NGFN-PLUS

Aberrante Transkriptionsnetzwerke in humanem Epilepsiegewebe

Leitung:    Prof. Dr. Albert Becker
Institut: Institut für Neuropathologie, Bonn
Homepage: http://www.meb.uni-bonn.de/neuropath/
Epilepsie und Migräne stellen komplexe Erkrankungen des Zentralnervensystems dar. Beide Krankheiten weisen gemeinsam eine episodisch vermehrte neuronale Aktivität auf. Akute Insulte, z.B. Status epilepticus, rufen nicht selten die Entstehung eines chronischen Epilepsiefokus hervor. Die zugrunde liegenden Pathomechanismen dieser „Epileptogenese“ genannten Entwicklung sind noch vielfach unzureichend verstanden.
Sowohl im Kontext der Epilepsien als auch der Migräne sind Häufungen bestimmter Allelvarianten berichtet worden. Mehrere solche Varianten sind in Genpromotorbereichen lokalisiert. Vor dem Hintergrund der Verfügbarkeit humanen Gehirngewebes, welches aus der epilepsiechirurgischen Entfernung epileptogener Areale bei pharmakoresistenten Patienten gewonnen wurde, haben wir in der Laufzeit des NGFNplus Aufschluss über die funktionelle Bedeutung solcher Promotorvarianten erzielen können. Wesentliche Ergebnisse sind wie folgt:

A.    Gemeinsam mit den Projekten Schoch, Beck, Nöthen und Cichon haben wir in Patienten mit a priori Pharmakoresistenz auf Levetiracetam distinkte mRNA-Signaturen in hippokampalem Gewebe nach epilepsiechirurgischen Eingriffen beobachtet. Sogenannte Expressionsclusteranalysen zeigten eine erhebliche Vermehrung Synapsen-assoziierter Molekültranskripte. Dies lies sich teilweise auf eine Häufung spezifischer Promotorallelvarianten zurückführen. Diese Ergebnisse legen einen „overexposure of targets“-Mechanismus als mögliche Erklärung für a priori Levetiracetam-Pharmakoresistenz nahe.

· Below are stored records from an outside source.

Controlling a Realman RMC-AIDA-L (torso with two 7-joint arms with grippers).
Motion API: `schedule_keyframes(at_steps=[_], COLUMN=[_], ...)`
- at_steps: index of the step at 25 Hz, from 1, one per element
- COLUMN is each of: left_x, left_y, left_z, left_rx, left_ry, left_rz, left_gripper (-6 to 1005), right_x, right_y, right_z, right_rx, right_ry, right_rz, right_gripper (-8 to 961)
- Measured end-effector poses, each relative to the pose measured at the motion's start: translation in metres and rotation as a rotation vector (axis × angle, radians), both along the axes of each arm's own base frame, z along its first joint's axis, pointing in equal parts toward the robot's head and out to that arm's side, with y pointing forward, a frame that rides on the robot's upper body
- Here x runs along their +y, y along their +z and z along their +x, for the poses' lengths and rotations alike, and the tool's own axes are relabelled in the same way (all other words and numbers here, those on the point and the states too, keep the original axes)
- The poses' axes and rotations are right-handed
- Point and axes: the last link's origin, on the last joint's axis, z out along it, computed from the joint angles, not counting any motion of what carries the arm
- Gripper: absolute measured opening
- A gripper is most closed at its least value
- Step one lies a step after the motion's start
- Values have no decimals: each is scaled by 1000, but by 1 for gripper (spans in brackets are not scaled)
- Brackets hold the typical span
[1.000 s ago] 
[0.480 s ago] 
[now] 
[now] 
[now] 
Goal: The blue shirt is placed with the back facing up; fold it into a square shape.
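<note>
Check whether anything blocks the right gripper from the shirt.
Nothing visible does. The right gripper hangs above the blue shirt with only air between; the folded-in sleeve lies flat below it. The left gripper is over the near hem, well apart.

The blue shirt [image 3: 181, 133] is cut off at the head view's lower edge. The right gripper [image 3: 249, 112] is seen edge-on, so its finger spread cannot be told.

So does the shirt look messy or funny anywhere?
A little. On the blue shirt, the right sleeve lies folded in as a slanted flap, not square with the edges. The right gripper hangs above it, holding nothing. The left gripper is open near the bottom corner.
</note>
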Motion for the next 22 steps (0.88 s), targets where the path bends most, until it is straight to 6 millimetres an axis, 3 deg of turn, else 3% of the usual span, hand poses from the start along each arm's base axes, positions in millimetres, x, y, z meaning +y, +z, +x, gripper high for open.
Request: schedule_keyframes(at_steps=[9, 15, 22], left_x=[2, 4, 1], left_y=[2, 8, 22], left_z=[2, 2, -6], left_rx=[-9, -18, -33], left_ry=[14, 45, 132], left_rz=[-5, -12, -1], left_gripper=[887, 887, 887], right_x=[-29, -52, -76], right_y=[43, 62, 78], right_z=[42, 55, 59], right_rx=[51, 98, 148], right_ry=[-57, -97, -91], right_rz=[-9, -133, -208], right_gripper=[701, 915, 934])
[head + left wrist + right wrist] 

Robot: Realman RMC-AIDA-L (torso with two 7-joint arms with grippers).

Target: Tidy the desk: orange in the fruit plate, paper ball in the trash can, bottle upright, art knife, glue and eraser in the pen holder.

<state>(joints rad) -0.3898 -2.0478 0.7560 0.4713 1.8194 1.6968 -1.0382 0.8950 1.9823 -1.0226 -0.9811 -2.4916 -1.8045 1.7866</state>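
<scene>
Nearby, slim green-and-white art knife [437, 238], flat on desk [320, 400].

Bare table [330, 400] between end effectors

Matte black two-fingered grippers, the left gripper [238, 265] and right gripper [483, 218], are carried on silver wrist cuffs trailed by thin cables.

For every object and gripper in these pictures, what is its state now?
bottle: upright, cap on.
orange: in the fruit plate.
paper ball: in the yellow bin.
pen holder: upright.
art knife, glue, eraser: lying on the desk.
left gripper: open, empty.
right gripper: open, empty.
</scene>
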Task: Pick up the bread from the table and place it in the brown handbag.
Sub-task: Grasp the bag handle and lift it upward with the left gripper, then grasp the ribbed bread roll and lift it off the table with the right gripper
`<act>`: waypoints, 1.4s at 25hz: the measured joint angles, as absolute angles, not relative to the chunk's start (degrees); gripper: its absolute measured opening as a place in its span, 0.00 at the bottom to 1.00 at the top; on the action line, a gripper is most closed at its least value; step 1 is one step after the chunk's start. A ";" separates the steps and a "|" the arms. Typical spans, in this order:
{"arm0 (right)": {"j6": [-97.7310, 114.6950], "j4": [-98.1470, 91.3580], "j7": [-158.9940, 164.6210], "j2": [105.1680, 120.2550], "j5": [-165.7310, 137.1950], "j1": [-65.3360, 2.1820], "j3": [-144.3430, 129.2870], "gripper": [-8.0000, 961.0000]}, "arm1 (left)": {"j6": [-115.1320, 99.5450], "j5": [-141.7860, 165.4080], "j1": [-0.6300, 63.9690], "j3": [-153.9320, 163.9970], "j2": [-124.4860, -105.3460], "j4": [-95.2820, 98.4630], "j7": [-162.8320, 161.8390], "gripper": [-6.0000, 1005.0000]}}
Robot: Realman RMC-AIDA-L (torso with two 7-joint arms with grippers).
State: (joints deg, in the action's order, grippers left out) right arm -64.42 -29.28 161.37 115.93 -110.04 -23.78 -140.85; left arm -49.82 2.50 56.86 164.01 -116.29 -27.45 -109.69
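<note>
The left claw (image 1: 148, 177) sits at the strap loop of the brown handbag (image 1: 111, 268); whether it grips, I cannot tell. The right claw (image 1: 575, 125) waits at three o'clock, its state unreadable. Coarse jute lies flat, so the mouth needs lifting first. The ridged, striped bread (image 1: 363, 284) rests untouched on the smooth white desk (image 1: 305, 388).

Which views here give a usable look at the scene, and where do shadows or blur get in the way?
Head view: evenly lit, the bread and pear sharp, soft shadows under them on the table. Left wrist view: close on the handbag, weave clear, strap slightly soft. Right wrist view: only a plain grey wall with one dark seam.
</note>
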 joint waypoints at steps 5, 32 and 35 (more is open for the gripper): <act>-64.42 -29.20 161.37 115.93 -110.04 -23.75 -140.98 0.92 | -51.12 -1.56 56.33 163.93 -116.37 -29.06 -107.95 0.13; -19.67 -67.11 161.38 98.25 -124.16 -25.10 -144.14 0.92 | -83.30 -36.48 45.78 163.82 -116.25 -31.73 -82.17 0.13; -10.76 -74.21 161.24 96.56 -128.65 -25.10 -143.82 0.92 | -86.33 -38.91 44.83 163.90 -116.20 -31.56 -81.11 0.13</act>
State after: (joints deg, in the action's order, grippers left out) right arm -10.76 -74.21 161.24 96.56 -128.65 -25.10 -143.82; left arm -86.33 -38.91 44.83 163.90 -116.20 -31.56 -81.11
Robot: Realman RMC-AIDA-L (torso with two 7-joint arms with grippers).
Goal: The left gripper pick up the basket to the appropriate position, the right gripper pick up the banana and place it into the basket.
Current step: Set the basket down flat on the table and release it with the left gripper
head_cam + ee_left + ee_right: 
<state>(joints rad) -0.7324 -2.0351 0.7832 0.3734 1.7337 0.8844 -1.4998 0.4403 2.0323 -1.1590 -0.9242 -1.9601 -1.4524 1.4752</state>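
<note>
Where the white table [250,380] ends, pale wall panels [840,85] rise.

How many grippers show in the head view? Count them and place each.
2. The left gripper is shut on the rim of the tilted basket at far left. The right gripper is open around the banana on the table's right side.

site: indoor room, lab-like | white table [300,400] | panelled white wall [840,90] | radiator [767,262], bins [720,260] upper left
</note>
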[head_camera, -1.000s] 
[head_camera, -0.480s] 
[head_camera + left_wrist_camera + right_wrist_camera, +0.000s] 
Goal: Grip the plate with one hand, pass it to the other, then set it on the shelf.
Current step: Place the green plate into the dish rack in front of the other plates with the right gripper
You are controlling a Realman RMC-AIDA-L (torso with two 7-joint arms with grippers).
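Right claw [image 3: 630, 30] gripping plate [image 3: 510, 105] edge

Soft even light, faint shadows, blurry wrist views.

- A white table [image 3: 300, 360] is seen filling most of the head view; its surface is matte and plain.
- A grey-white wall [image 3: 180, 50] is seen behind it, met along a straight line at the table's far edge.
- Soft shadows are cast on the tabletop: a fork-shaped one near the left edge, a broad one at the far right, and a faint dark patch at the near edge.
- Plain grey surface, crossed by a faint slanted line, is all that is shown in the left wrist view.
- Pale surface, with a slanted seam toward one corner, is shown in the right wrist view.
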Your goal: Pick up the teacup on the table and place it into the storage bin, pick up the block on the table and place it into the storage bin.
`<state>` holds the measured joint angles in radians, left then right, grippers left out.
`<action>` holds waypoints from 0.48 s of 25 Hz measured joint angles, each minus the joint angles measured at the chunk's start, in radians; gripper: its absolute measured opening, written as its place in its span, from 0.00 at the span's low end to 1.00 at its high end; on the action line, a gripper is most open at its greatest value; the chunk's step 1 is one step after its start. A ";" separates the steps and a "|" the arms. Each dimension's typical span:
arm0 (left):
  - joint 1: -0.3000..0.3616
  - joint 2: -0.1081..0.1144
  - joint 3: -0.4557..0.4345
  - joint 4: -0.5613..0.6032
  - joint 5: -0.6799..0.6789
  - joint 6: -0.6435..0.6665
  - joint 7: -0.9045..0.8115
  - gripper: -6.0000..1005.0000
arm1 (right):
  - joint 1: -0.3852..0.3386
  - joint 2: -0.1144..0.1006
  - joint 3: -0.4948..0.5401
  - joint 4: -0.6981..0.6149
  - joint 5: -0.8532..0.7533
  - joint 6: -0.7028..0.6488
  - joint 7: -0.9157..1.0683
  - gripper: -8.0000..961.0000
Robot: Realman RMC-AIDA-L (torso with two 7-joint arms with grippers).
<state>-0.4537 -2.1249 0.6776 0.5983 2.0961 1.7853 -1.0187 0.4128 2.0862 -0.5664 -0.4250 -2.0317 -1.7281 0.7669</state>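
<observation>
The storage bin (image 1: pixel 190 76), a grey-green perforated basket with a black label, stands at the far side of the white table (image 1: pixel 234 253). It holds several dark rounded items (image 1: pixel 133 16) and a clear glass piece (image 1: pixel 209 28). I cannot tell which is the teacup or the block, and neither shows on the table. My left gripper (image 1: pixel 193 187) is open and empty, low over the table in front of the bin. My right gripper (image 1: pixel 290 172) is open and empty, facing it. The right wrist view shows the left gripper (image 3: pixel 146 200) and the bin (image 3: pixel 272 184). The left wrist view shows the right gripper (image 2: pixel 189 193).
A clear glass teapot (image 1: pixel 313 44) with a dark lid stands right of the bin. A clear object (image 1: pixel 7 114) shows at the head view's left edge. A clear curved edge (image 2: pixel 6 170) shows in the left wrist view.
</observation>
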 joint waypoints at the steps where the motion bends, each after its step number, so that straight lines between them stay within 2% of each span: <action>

B.    Ebenfalls in humanem epileptischem Gehirngewebe haben wir nachgewiesen, dass bestimmte Promotorvarianten in Genen vermehrt vorhanden sind, welche in den Metabolismus des wesentlichen inhibitorischen Neurotransmitters GABA eingebunden sind. Entsprechende Veränderungen können dazu führen, dass die Homöostase von GABA im betroffenen Gehirngewebe bei Epilepsiepatienten beeinträchtigt sein kann. Es ergeben sich so mögliche neue Zielstrukturen für eine verbesserte Pharmakotherapie.

C.    Serotonin-vermittelte Signalübertragung spielt eine wesentliche pathogenetische Rolle bei der Entstehung von Migräne. Wir haben in humanem Gehirngewebe nachgewiesen, dass ein bestimmter Serotoninrezeptor (1A) durch distinkte Promoterallelvarianten in der Transkription deutlich verändert ist und die Regulation durch Transkriptionsfaktor c-Jun in diesem Kontext eine erhebliche Bedeutung haben kann. Es handelt sich hierbei um eine neue Art von ‚Rezeptoropathie’ in humanem Gehirngewebe.

D.    Gemeinsam mit Kollegen aus dem NGFN MooDS Netzwerk (Prof. Nöthen und Cichon) haben wir genomweite komplementäre SNP-, Expressions- und Promotormethylierungsuntersuchungen durchgeführt. Die entsprechende Analyse hat in einer funktionellen Kartierung komplexer Genregulation in humanem Gehirngewebe resultiert.

Unsere Ergebnisse zur komplexen Genregulation in humanem Gehirngewebe können in der Zukunft zu verbesserten Behandlungsstrategien für episodische Erkrankungen des Zentralnervensystems mit der Inhibition aberranter Promotoraktivierungsmechanismen als Zielstruktur wesentlich beitragen. Diese Ergebnisse wurden nur die Förderung im Rahmen des NGFNplus erst ermöglicht.